Affin Hwang Investment Bank Bhd analyst Loong Chee Wei said the property market is far from seeing any recovery due to the rising cost of living and the disconnection between the society’s income and affordability level.
“Although there are signs for some appreciation in overall price index, resulting to a slight uptick in volumes, but they do not reflect the vibrancy in the market.
“Transaction volumes may rebound in the second half of 2018, rather than seeing negative contraction since the last two to three years,” he told The Malaysian Reserve.
Loong said there would be some adjustments to cater to the inflationary pressure, but the situation is further compounded by the upcoming general election, which is expected to take place this year.
“Consumers are naturally more cautious on big ticket purchases such as houses. Any long-term asset purchase would depend on how the election pans out,” he said.
Syarikat Perumahan Negara Bhd director Datuk Abd Hamid Abu Bakar said, this year will continue to be a buyers market and less favourable for sellers who intend to flip their properties for a quick and hefty return.
“Amid the challenges faced by the sector in the last three years due to various external and internal macro- economic indicators, returns in property sales are not as attractive as they were before.
“Sellers have to lower their expectations and not be too optimistic on high return of investments,” he said, adding that this situation is further catapulted by challenges in end-financing as the central bank continues to enforce a strict lending policy.
Consulting firm Khong and Jaafar Sdn Bhd MD Elvin Fernandez said there is a slowdown in the residential sector and it is affecting the demand for properties priced below RM500,000.
“The market is turning around to this fact, which in the meantime would create some dislocation in the market,” he said.
He said to ensure a balance between supply and demand is to put in place policies and market features that will prevent the current situation from further deteriorating.
“This should be done through market mechanisms with the aim of ensuring the highest possible level of market efficiency in connection to the greater free flow of quality information from various quarters,” Fernandez said.
On the commercial sector, Fernandez said the temporary stop order for the luxury segment would inevitably force project proponents (including developers) to heed market signals.

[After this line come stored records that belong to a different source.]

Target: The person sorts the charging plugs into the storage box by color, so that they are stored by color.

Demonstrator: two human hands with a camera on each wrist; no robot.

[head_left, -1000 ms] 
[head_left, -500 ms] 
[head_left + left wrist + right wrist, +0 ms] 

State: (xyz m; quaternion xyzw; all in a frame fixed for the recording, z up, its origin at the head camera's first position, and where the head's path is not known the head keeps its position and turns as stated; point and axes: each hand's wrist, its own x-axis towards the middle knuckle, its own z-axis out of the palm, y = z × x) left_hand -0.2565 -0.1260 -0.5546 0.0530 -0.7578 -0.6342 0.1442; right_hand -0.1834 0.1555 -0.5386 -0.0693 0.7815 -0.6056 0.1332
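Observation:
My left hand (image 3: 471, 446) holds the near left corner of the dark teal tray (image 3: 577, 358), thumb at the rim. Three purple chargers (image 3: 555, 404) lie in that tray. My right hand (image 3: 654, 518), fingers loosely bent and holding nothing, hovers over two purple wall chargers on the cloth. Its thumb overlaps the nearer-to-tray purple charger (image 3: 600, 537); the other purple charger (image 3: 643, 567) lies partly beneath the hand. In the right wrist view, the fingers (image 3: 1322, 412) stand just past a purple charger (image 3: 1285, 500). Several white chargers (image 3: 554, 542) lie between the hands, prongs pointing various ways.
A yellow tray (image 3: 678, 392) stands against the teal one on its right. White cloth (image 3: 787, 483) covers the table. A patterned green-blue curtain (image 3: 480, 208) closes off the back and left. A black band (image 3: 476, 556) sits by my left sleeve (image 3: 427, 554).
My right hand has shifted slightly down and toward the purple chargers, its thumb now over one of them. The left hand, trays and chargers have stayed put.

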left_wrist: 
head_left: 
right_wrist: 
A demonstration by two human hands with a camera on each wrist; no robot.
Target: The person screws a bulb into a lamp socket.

“Freezes are measures that cannot be effective if approvals have already been given out in substantial numbers.
“Traction from such a policy can only come about at a point of time in the future.
“There are also questions of exemptions that would also dilute the effectiveness of the policy, which would lead to distortions in the market and creating far from desirable market efficiency levels,” he added.
Knight Frank Malaysia research and consultancy ED Judy Ong said the recent freeze on four components of the property market, that include condominiums and serviced apartments priced RM1 million and above, is expected to provide a breather to the challenging luxury residential sector.
“Developers are expected to take stock of the situation by reviewing and re-planning their proposed products and may further defer property launches,” she said in a statement.
“We expect to see more bite-size units which translate to lower quantum pricing (< RM1 million) coming into the market although moving forward, there may be risk of oversupply in this category of units,” she said.
Data by the National Property Information Centre (Napic) revealed that there were 130,690 unsold residential properties in the country during the first quarter of 2017 — the highest in a decade.
The 130,690 unsold units in Napic’s findings included overhang (completed, but unsold) units and unsold under construction units, as well as SoHo (small office/home office) units and serviced apartments.
Of the total, 83% of the unsold units were within the above RM250,000 category and 61% of the total unsold units were high-rise properties, of which 89% were priced above RM250,000.
Subsequently, data from the Association of Valuers, Property Managers, Estate Agents and Property Consultants in the Private Sector Malaysia (PEP) showed that the value of unsold and unutilised properties — both commercial and residential — stood at an estimated of RM35.5 billion.